En lien avec la longévité

  • Cette baisse n’est pas anodine.

    • Il représente en quelque sorte la réserve fonctionnelle de l’organisme.

    • Plus cette réserve est élevée, plus le corps dispose de marge pour faire face aux efforts du quotidien, aux maladies ou aux périodes de stress physiologique.
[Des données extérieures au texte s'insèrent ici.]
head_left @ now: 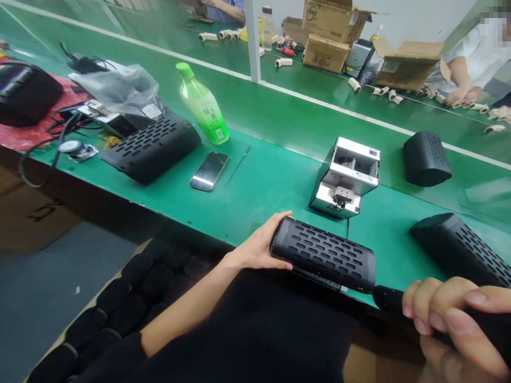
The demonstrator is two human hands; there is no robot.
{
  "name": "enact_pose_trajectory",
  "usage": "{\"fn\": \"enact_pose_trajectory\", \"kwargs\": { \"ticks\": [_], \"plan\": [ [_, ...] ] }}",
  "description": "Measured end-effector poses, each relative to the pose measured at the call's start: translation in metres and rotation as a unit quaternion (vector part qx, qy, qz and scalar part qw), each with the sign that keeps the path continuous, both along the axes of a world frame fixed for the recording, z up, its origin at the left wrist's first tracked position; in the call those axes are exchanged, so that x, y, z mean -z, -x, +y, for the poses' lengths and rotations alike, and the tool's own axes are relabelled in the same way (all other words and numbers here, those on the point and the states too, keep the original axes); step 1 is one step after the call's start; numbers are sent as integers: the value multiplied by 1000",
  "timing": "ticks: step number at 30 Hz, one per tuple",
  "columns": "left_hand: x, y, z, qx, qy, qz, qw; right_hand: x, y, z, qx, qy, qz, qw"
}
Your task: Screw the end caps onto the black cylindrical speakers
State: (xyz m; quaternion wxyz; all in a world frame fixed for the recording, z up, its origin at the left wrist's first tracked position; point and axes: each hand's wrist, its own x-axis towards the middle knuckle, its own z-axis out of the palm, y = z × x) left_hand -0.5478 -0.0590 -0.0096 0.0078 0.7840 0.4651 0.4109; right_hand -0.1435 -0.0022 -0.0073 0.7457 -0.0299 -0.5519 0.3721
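Black speaker casing, long rounded shell, slotted grille, left hand cupping its end, right hand fisted around black tool.

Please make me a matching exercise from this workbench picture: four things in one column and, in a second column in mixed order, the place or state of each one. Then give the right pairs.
Things:
1. green bottle
2. phone
3. perforated black speaker
4. silver machine

Places or states:
A. held at its end by the left hand
B. stands open-topped near the middle of the green table
C. lies flat, screen up, right of a black grille cover
D. stands behind the phone, with a green cap

Pairs: 1-D, 2-C, 3-A, 4-B
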Motion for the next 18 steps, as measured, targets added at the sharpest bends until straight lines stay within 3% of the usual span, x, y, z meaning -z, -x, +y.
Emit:
{"fn": "enact_pose_trajectory", "kwargs": {
  "ticks": [8, 12, 15, 18],
  "plan": [
    [-3, -1, -1, 5, -2, 12, 1000, -5, -1, 16, -4, -30, 17, 999],
    [-4, -2, -1, 0, -6, 20, 1000, -5, 6, 14, -56, -107, -60, 991],
    [-5, -3, -3, -1, -9, 20, 1000, 2, 1, 26, -107, -166, -104, 975],
    [-5, -3, -3, 0, -13, 19, 1000, 22, -11, 49, -146, -158, -87, 973]
  ]
}}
Une grande étude menée sur plus de 120 000 personnes a d’ailleurs montré que la capacité cardiorespiratoire constitue un puissant facteur prédictif de mortalité, parfois plus important que des facteurs de risque classiques tels que l’hypertension ou le tabagisme (Mandsager K et al., JAMA Network Open, 2018).

  • Le VO₂max n’est pas condamné à chuter rapidement.

    • L’entraînement d’endurance peut ralentir fortement ce déclin, parfois même le stabiliser pendant de nombreuses années.

 

Et la Marche Nordique ...

  • Dans ce contexte, la Marche Nordique constitue une activité particulièrement intéressante.

    • Contrairement à la marche classique, elle mobilise non seulement les jambes mais aussi le haut du corps grâce aux bâtons.

    • Les bras, les épaules, le dos et les abdominaux participent activement au mouvement.

    • Cette mobilisation musculaire plus importante entraîne une consommation d’oxygène plus élevée et une dépense énergétique supérieure.

    • Certaines études indiquent que la marche nordique peut augmenter la consommation d’oxygène d’environ 20 % par rapport à la marche traditionnelle (Porcari JP et al., American Council on Exercise, 2010).

  • Une revue scientifique publiée dans l’American Journal of Preventive Medicine souligne également ses effets positifs sur la capacité cardiovasculaire et la condition physique générale (Tschentscher M et al., 2013).

 

L'entretenir, comment ?

  • Pour entretenir le VO₂max, il ne suffit cependant pas de marcher toujours au même rythme.

    • Le système cardiovasculaire a besoin d’être stimulé par des intensités variables.

    • Une première approche consiste à réaliser des sorties dynamiques d’environ une heure, à une allure soutenue mais confortable, correspondant à environ 70 à 80 % de la fréquence cardiaque maximale.

    • Ce type d’effort développe l’endurance de base et entretient efficacement le système cardiovasculaire.

  • On peut également intégrer des séquences un peu plus rapides, par exemple des intervalles de trois minutes de marche active suivis de deux minutes de récupération.

    • Ce travail fractionné permet de solliciter davantage la consommation maximale d’oxygène et de stimuler les adaptations physiologiques.

    • Les montées constituent aussi un excellent moyen d’augmenter naturellement l’intensité sans avoir besoin d’accélérer exagérément l’allure.

  • Avec l’âge, la prudence reste néanmoins essentielle.

    • Les séances intenses doivent être progressives, précédées d’un échauffement suffisant et espacées par des périodes de récupération.

    • Une séance de travail intensif par semaine suffit généralement pour stimuler efficacement le VO₂max, surtout lorsque la pratique est régulière.

  • Entretenir son VO₂max revient simplement à entretenir la puissance du moteur qui nous fait avancer. L’activité physique régulière, en particulier les sports d’endurance tels que la Marche Nordique, permet de ralentir son vieillissement physiologique et de conserver plus longtemps la capacité de bouger, respirer et vivre pleinement.